**TASK TO CARRY OUT:** Pull each line containing "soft" out of the data and copy it.

━━━ MATERIAL PROVIDED ━━━

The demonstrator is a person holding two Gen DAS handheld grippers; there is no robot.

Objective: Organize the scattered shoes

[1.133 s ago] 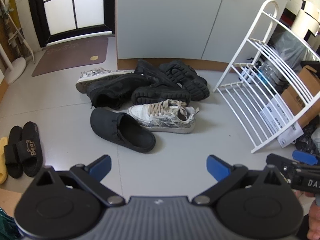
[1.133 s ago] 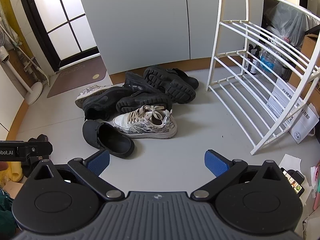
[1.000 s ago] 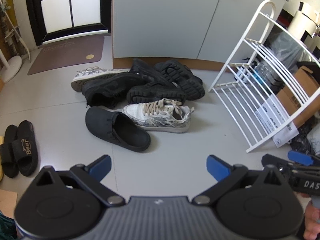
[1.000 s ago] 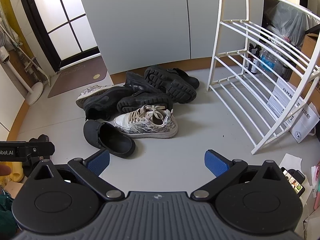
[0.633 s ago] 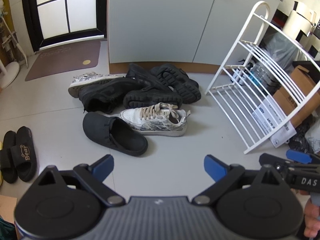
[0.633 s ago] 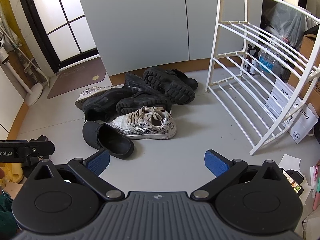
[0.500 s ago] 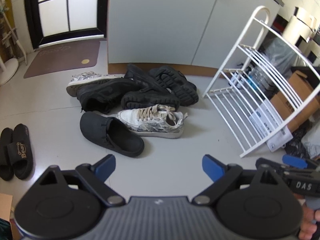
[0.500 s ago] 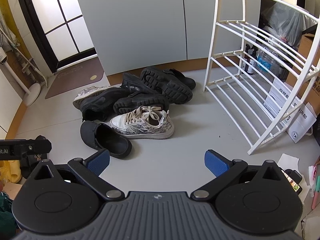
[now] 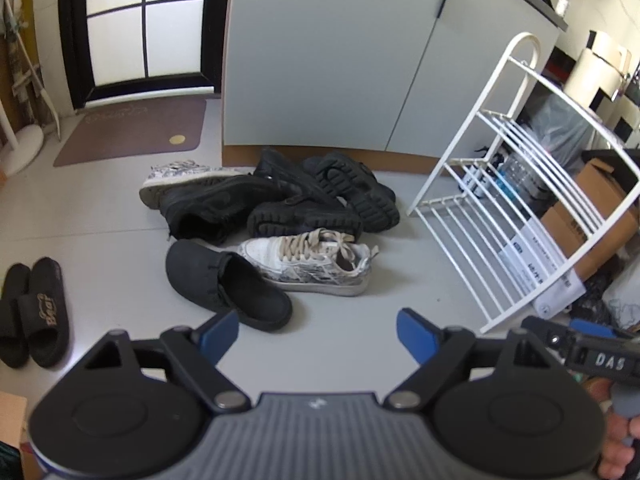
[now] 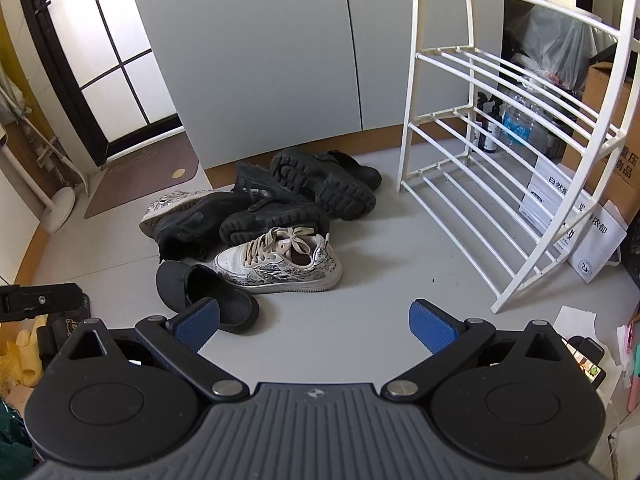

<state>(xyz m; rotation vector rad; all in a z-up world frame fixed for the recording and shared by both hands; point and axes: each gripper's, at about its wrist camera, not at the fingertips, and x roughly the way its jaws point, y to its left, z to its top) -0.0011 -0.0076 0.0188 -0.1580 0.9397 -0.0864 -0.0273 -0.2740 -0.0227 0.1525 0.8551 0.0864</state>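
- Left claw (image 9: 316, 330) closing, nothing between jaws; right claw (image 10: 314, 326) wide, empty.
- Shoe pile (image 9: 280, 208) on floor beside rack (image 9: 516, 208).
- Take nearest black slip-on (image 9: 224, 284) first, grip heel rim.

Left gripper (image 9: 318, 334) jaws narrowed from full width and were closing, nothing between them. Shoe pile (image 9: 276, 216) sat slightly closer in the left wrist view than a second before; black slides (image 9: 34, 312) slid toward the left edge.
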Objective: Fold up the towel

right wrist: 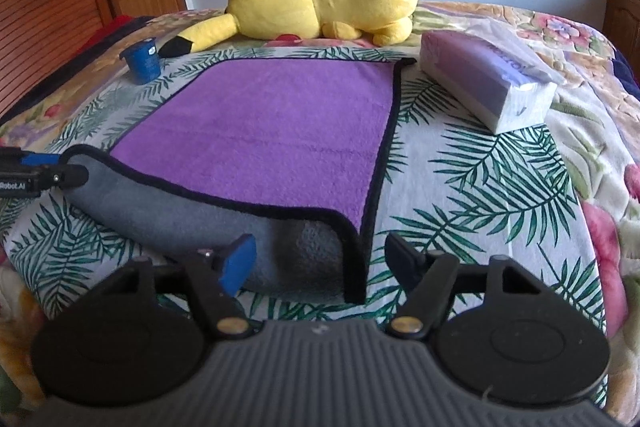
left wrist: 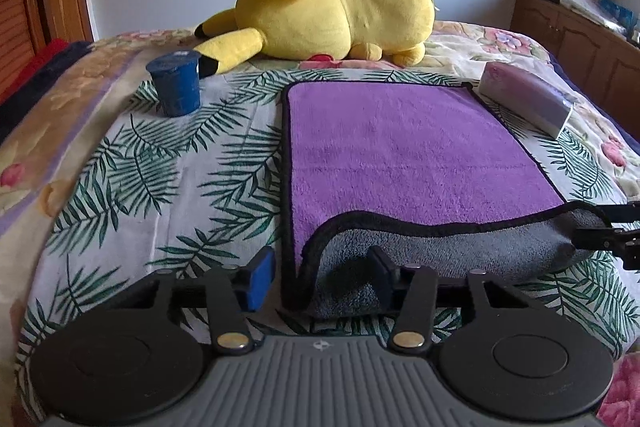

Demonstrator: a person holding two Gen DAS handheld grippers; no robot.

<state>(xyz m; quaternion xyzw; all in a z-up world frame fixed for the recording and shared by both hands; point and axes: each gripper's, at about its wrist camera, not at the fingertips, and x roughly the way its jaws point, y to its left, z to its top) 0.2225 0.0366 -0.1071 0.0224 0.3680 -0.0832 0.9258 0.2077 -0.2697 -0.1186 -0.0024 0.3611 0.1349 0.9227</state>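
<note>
Both tongs [left wrist: 322,277] [right wrist: 326,261] open astride purple towel's [left wrist: 404,151] rolled grey hem.

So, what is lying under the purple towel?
The purple towel lies on a palm-leaf sheet over the floral blanket. Its near edge is curled up, showing its grey underside. Whatever is beneath its flat middle is covered.

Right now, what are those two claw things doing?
Left gripper: open, fingers straddling the towel's near left corner.
Right gripper: open, straddling its near right corner.

Yellow plush toy [left wrist: 336,7], blue cup [left wrist: 176,85], tissue pack [right wrist: 486,83] on bedspread [left wrist: 132,163].
</note>
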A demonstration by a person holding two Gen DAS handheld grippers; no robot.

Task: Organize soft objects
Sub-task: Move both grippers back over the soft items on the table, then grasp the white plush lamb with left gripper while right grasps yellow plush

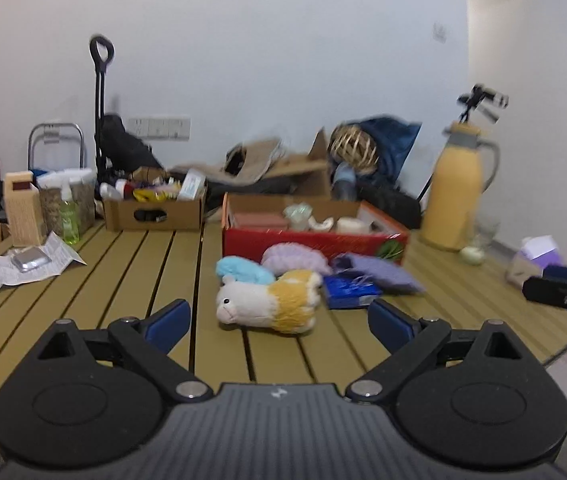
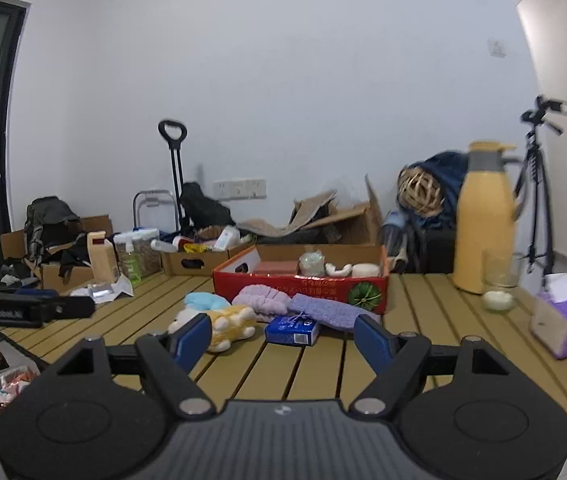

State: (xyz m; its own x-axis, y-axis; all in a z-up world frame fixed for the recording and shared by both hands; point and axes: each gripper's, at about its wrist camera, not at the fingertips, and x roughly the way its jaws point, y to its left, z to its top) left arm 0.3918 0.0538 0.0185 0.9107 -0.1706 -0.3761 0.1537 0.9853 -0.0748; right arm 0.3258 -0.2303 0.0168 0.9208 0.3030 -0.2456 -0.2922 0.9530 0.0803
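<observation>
Little lettering can be made out. In the right wrist view, white letters are printed along the black side of the left gripper (image 2: 29, 312), which reaches in at the far left of the right gripper (image 2: 281, 338); they are too blurred to be read with certainty. Pale characters run upside down along the front wall of the red cardboard box (image 2: 303, 286) ahead of the fingers, beside a printed green melon, and cannot be read. White print on the blue packet (image 2: 292, 330) just ahead is also illegible.
</observation>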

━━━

**OUTPUT BELOW:**
Task: Organize soft objects
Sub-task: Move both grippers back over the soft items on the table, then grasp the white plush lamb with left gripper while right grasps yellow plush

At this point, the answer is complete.